Hundreds of booze-fuelled thugs are getting away with crimes because of the scrapping of the town’s manned CCTV system, it was claimed today.
Zowie Walsh, who worked as a night-time camera operator in Blackpool Council’s CCTV room at the police station for four years, called the decision to pull the plug “madness”.
She added that, together with her colleagues, she would spot and report at least 600 crimes every year which could now be going unreported.
Zowie, 30, of Falkland Avenue, Marton, said that, working in co-operation with town centre security staff and emergency services, hundreds of would-be crimes, especially drunken street brawls, would be nipped in the bud.
She said: “It was a fantastic system and a vital tool.
“Getting rid of the staff manning it was madness. We were extremely pro-active and stopped many serious crimes before they had chance to happen. At least 50 times a month we would spot a crime about to happen and get a police officer there straight away.
“Now crimes will be going unreported and bizarrely the figures will no doubt show crime has gone down.”

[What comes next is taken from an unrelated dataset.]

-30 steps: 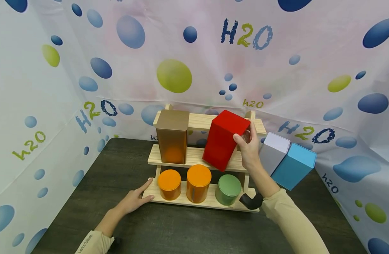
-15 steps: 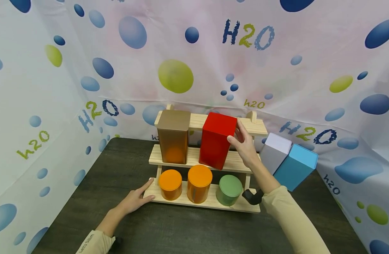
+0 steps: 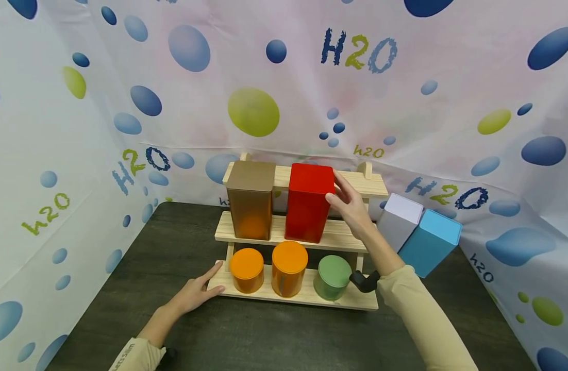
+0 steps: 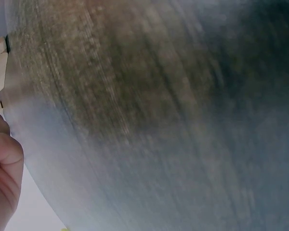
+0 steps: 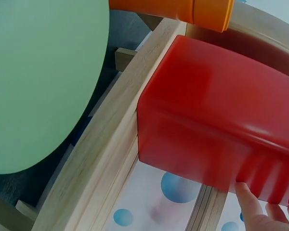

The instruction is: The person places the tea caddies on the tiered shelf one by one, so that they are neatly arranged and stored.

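Observation:
A tall red tin point(image 3: 309, 206) stands upright on the middle tier of a wooden stepped rack point(image 3: 377, 185). My right hand point(image 3: 353, 208) touches its right side near the top, thumb toward the front and fingers farther back. In the right wrist view the fingertips point(image 5: 248, 199) rest against the side of the red tin point(image 5: 207, 110). To the tin's left stands a tall bronze tin point(image 3: 250, 203), with a gap between them. My left hand point(image 3: 196, 296) rests on the left end of the rack's bottom tier, fingers extended.
Two round orange tins point(image 3: 247, 270) and a round green tin point(image 3: 332, 277) line the bottom tier. Right of the rack, a white tin point(image 3: 400, 219) and a blue tin point(image 3: 430, 242) stand on the dark table point(image 3: 265, 340). A patterned curtain point(image 3: 284, 77) hangs behind.
The red tin has gone from tilted to upright and shifted left along the middle tier, nearer the bronze tin. My right hand moved left with it. The left hand stayed in place.

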Available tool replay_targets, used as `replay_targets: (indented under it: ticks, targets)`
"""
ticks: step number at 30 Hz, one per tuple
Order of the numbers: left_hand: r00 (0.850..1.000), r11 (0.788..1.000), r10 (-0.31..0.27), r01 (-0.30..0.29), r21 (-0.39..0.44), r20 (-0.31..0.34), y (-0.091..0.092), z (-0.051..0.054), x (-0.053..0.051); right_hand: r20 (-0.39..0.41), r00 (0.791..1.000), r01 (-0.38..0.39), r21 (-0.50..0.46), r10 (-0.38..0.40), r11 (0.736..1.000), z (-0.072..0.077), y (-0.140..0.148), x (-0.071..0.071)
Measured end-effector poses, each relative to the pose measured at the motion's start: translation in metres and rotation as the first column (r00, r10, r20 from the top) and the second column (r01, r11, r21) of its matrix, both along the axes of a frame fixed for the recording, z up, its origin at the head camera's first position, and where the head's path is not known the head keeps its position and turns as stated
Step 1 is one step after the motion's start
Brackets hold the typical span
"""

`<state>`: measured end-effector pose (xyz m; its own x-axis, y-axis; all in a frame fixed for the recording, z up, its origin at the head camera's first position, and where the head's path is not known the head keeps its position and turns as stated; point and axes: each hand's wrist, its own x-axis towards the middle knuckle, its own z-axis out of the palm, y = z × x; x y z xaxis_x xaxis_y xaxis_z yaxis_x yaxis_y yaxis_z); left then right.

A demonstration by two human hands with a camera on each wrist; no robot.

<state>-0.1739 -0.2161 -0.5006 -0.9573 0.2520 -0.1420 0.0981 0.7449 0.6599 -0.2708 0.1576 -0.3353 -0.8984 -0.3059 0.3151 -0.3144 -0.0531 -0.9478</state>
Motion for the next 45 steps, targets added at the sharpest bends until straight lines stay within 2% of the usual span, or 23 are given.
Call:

The town’s CCTV cameras are still running but they are now unmanned as part of a move which shaved £187,000 from council budgets.
Craig Southall, chairman of Blackpool Pubwatch, which represents 126 pubs and clubs, said: “When it was up and running we would all have radio links to the control room and when we sensed something was about to kick off we could radio through and ask for cameras to be directed to an area.
“Once the trouble-makers knew the cameras were on them they would usually calm down pretty quickly.
“The CCTV operators could even warn the trouble makers over a loud-speaker that the police had been alerted.”
Coun Fred Jackson, deputy leader, said: “What we must remember is there are also many other tools used to prevent crimes at night. Police officers are in constant patrol and conversation with pubs and clubs throughout any night and that will continue.
“We think the night time economy in Blackpool could work better. It is a much more sustainable change to prevent crimes before they can happen than to simply attempt to deal with them as they are developing or when it is too late.”
Blackpool’s CCTV camera system, launched in 2001, cost about £1.5m to set-up.
Cameras were monitored round-the clock seven days a week until the first round of cuts in 2011, and the number of CCTV operators was reduced from 11 to three as part of a £908,000 package of cuts covering parking and CCTV.
Monitoring was reduced to Thursdays, Fridays, Saturdays and Sundays.
Supt Stuart Noble, of Lancashire Police, said police understood why the decision had been taken, but added: “I would like to reassure people there remains a police presence in the town, working with our partners, including door staff and other town centre businesses, to respond to any incidents that may arise.”